▸ INSTRUCTIONS TO FOLLOW:
Every entry, from first to last, is to be retyped without any alteration.

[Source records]

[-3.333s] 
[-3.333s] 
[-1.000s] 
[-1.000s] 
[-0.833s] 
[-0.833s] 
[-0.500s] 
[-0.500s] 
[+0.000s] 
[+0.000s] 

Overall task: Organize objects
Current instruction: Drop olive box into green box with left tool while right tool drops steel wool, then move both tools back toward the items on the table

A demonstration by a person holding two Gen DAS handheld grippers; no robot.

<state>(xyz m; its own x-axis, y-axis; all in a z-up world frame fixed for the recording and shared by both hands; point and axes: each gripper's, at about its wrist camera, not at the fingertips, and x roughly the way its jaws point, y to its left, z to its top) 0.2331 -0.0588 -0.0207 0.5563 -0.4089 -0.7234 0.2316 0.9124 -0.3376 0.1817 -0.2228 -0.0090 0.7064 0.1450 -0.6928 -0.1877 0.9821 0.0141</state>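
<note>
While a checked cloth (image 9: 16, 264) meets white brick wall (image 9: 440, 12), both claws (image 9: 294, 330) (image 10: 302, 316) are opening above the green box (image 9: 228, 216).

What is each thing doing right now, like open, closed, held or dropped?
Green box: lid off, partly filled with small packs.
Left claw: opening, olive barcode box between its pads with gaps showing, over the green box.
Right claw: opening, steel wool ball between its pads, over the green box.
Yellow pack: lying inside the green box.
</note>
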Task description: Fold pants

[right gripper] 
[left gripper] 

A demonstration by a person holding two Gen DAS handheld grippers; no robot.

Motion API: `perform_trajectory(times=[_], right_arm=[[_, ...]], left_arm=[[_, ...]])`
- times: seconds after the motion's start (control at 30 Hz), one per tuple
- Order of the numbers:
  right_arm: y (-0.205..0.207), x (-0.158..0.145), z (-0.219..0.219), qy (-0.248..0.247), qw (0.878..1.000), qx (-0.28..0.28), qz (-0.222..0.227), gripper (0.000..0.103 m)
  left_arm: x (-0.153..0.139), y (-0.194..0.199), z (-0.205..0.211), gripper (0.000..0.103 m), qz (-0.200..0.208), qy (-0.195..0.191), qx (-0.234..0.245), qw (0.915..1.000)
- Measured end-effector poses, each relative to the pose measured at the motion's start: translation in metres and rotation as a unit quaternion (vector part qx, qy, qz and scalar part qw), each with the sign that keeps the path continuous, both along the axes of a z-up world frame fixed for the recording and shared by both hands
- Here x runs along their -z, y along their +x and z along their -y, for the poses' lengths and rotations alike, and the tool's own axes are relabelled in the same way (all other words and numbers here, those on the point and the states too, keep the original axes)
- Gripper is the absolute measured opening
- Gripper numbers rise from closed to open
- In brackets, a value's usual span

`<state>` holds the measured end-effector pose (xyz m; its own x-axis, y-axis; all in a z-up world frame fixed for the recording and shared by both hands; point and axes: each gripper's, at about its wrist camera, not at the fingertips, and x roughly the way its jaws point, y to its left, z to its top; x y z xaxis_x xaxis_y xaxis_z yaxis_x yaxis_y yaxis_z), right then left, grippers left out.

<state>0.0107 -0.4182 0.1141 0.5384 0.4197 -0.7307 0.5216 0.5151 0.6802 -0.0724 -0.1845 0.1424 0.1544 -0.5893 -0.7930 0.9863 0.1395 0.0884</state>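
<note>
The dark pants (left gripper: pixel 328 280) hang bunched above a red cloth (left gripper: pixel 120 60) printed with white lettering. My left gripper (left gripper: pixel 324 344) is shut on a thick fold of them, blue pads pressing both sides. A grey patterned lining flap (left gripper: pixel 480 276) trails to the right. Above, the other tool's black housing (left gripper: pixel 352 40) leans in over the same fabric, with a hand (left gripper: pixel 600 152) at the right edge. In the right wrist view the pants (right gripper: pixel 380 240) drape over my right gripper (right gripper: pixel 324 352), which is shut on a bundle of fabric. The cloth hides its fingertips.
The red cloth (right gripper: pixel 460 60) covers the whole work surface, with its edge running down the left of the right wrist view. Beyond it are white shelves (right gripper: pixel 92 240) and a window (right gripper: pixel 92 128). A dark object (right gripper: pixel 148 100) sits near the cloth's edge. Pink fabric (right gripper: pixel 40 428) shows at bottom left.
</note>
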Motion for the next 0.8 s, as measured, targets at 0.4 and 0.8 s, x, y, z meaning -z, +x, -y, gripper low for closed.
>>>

▸ EXERCISE ANSWER:
[-3.333s] 
[-3.333s] 
[-1.000s] 
[-1.000s] 
[-0.833s] 
[-0.833s] 
[-0.500s] 
[-0.500s] 
[+0.000s] 
[+0.000s] 

Overall task: Organize objects
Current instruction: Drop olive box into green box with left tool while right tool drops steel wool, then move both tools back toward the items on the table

A demonstration by a person holding two Gen DAS handheld grippers; no robot.

<state>(xyz m; its own x-axis, y-axis; all in a z-up world frame fixed for the recording and shared by both hands; point and axes: each gripper's, at about its wrist camera, not at the fingertips, and x roughly the way its jaws point, y to its left, z to its top) 0.2331 -0.0588 -0.0207 0.5563 -0.4089 -0.7234 0.2316 0.9124 -0.3376 0.1817 -0.2228 -0.0090 0.7064 0.1450 -0.6928 -0.1877 0.9821 0.0141</state>
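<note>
While a checked cloth (image 9: 16, 264) meets white brick wall (image 9: 440, 12), both claws (image 9: 294, 330) (image 10: 302, 316) are opening above the green box (image 9: 228, 216).

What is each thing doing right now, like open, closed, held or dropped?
Green box: lid off, partly filled with small packs.
Left claw: opening, olive barcode box between its pads with gaps showing, over the green box.
Right claw: opening, steel wool ball between its pads, over the green box.
Yellow pack: lying inside the green box.
</note>
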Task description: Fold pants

[right gripper] 
[left gripper] 

A demonstration by a person holding two Gen DAS handheld grippers; no robot.

Motion API: `perform_trajectory(times=[_], right_arm=[[_, ...]], left_arm=[[_, ...]])`
- times: seconds after the motion's start (control at 30 Hz), one per tuple
- Order of the numbers:
  right_arm: y (-0.205..0.207), x (-0.158..0.145), z (-0.219..0.219), qy (-0.248..0.247), qw (0.878..1.000), qx (-0.28..0.28), qz (-0.222..0.227), gripper (0.000..0.103 m)
  left_arm: x (-0.153..0.139), y (-0.194..0.199), z (-0.205..0.211), gripper (0.000..0.103 m), qz (-0.200..0.208), qy (-0.195..0.191), qx (-0.234..0.245), qw (0.915..1.000)
- Measured end-effector poses, each relative to the pose measured at the motion's start: translation in metres and rotation as a unit quaternion (vector part qx, qy, qz and scalar part qw), each with the sign that keeps the path continuous, both along the axes of a z-up world frame fixed for the recording and shared by both hands
- Here x runs along their -z, y along their +x and z along their -y, for the poses' lengths and rotations alike, and the tool's own axes are relabelled in the same way (all other words and numbers here, those on the point and the states too, keep the original axes)
- Gripper is the absolute measured opening
- Gripper numbers rise from closed to open
- In brackets, a value's usual span

`<state>` holds the measured end-effector pose (xyz m; its own x-axis, y-axis; all in a z-up world frame fixed for the recording and shared by both hands; point and axes: each gripper's, at about its wrist camera, not at the fingertips, and x roughly the way its jaws point, y to its left, z to its top; x y z xaxis_x xaxis_y xaxis_z yaxis_x yaxis_y yaxis_z), right then left, grippers left out.

<state>0.0107 -0.4182 0.1141 0.5384 0.4197 -0.7307 0.5216 0.5151 0.6802 -0.0724 -0.1845 0.1424 0.1544 -0.5893 -0.7930 0.9863 0.1395 0.0884</state>
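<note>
The dark pants (left gripper: pixel 328 280) hang bunched above a red cloth (left gripper: pixel 120 60) printed with white lettering. My left gripper (left gripper: pixel 324 344) is shut on a thick fold of them, blue pads pressing both sides. A grey patterned lining flap (left gripper: pixel 480 276) trails to the right. Above, the other tool's black housing (left gripper: pixel 352 40) leans in over the same fabric, with a hand (left gripper: pixel 600 152) at the right edge. In the right wrist view the pants (right gripper: pixel 380 240) drape over my right gripper (right gripper: pixel 324 352), which is shut on a bundle of fabric. The cloth hides its fingertips.
The red cloth (right gripper: pixel 460 60) covers the whole work surface, with its edge running down the left of the right wrist view. Beyond it are white shelves (right gripper: pixel 92 240) and a window (right gripper: pixel 92 128). A dark object (right gripper: pixel 148 100) sits near the cloth's edge. Pink fabric (right gripper: pixel 40 428) shows at bottom left.
</note>
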Motion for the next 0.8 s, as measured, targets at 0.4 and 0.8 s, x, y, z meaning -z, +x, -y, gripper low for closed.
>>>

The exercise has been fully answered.